A novel dual-response chemosensor for bioimaging of Exogenous/Endogenous hypochlorite and hydrazine in living cells, Pseudomonas aeruginosa and zebrafish

Hypochlorite (ClO−) and hydrazine (N2H4) were poisonous to the biological environment. Accurate and sensitive identification of ClO− and N2H4 in biological and environmental systems was essential to reveal their various physiological and pathological functions. Herein, a dual-response chemosensor, HNTBA, was developed for quantitative monitoring and visualization of ClO− and N2H4 in vitro and in vivo via fluorescence turn-on strategy. With the addition of ClO−/N2H4, fluorescence “OFF–ON” response was obtained for the sensor as a result of specific ClO−/N2H4-triggered CC bond cleavage reaction with converted to the corresponding aldehyde and hydrazone, which responding mechanism was verified by DFT calculation. Additionally, HNTBA features rapid response (<30 s) and low limit of detection (nanomole), high sensitivity and selectivity toward ClO−/N2H4 over other analytes, which allow it to be used for quantification of ClO−/N2H4 in a simulated physiological condition.

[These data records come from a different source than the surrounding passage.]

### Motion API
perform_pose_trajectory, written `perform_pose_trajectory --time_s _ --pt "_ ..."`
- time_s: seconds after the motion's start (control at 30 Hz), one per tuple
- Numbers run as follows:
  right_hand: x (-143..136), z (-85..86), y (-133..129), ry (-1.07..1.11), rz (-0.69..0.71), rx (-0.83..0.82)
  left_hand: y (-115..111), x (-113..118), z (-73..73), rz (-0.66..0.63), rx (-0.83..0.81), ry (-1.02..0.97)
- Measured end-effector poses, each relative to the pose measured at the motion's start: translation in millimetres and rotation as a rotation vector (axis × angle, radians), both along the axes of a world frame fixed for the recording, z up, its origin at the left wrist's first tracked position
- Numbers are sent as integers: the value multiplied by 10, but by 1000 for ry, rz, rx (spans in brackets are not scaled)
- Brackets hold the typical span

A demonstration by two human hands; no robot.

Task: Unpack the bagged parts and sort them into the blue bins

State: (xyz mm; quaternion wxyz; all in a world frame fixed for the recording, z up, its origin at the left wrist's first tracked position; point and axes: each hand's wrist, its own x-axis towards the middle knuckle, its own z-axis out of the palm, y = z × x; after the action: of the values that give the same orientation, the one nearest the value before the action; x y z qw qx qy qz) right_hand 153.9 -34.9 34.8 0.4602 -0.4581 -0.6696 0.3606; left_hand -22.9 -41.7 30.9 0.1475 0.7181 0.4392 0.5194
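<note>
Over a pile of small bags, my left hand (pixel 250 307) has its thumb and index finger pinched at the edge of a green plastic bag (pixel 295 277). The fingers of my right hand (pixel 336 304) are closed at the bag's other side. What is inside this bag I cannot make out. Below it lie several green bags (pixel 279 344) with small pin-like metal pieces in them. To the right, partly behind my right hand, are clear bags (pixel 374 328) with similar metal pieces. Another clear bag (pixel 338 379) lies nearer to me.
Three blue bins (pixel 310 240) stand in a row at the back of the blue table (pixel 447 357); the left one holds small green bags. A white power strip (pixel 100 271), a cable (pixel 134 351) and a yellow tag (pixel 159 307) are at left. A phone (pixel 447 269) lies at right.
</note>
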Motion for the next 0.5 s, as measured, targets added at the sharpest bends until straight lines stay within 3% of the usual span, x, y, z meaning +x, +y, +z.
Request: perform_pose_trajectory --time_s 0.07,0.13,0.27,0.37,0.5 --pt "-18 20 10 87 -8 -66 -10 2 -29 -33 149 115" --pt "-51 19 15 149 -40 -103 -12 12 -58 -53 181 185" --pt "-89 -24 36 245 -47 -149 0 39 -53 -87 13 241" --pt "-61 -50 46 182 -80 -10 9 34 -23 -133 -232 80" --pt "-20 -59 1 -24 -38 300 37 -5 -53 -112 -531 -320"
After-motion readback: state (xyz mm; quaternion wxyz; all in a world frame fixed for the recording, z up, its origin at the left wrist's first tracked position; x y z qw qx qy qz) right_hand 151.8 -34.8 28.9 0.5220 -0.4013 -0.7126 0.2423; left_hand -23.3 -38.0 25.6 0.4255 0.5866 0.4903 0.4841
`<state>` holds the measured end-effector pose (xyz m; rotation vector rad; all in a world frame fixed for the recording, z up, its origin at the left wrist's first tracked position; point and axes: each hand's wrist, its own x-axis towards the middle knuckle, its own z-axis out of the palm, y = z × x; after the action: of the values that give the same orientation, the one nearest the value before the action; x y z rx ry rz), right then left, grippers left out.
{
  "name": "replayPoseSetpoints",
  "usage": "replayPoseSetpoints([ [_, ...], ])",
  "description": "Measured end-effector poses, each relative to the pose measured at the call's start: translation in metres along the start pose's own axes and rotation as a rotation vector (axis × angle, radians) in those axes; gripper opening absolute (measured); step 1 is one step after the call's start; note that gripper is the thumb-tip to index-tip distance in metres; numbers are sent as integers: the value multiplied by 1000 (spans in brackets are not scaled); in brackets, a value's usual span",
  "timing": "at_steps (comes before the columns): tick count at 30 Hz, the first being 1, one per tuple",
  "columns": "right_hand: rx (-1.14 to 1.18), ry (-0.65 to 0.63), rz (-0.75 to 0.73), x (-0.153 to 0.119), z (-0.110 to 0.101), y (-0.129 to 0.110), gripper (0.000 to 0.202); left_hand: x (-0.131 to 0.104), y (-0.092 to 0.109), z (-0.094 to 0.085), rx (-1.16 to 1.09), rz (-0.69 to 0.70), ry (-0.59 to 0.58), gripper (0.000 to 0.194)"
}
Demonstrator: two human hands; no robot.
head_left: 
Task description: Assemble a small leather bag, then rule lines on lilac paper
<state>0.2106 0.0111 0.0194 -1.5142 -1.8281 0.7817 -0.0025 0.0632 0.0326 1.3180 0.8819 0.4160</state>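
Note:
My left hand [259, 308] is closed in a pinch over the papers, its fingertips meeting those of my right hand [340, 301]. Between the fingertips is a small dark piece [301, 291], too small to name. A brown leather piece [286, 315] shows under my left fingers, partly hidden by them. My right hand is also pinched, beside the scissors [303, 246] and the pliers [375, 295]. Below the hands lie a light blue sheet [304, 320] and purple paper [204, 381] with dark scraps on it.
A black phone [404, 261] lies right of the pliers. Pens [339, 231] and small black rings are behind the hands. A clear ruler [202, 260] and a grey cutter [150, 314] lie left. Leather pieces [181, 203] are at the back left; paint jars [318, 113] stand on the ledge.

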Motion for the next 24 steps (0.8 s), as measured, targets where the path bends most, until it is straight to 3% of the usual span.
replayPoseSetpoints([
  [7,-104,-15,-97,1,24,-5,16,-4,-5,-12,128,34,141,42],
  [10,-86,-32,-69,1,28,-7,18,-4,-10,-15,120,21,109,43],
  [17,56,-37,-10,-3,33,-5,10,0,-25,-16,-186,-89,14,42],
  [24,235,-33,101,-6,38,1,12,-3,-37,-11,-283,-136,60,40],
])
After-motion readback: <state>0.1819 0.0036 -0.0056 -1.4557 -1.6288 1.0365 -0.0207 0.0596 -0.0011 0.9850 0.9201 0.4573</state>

Fluorescence imaging using HNTBA sensor was taken to monitor the exogenous/endogenous ClO− levels in hPDLCs and RAW 264.7 cells in a concentration-dependent manner. Notably, HNTBA exhibits high effectiveness for early assessment of the treatment response of ClO−-mediated in cells with N-acetylcysteine (NAC) and lipopolysaccharide (LPS). Moreover, HNTBA can be used to visualize N2H4 in live cells from blue channels with good performance. The outstanding sensing performances of HNTBA sensor enabled fast tracking of ClO− and N2H4 in Pseudomonas aeruginosa and zebrafish with fluorescence light up, and it could be further applied to a paper strip. The results demonstrate that HNTBA was a powerful tool to monitor ClO− and N2H4 in biosystems and environmental.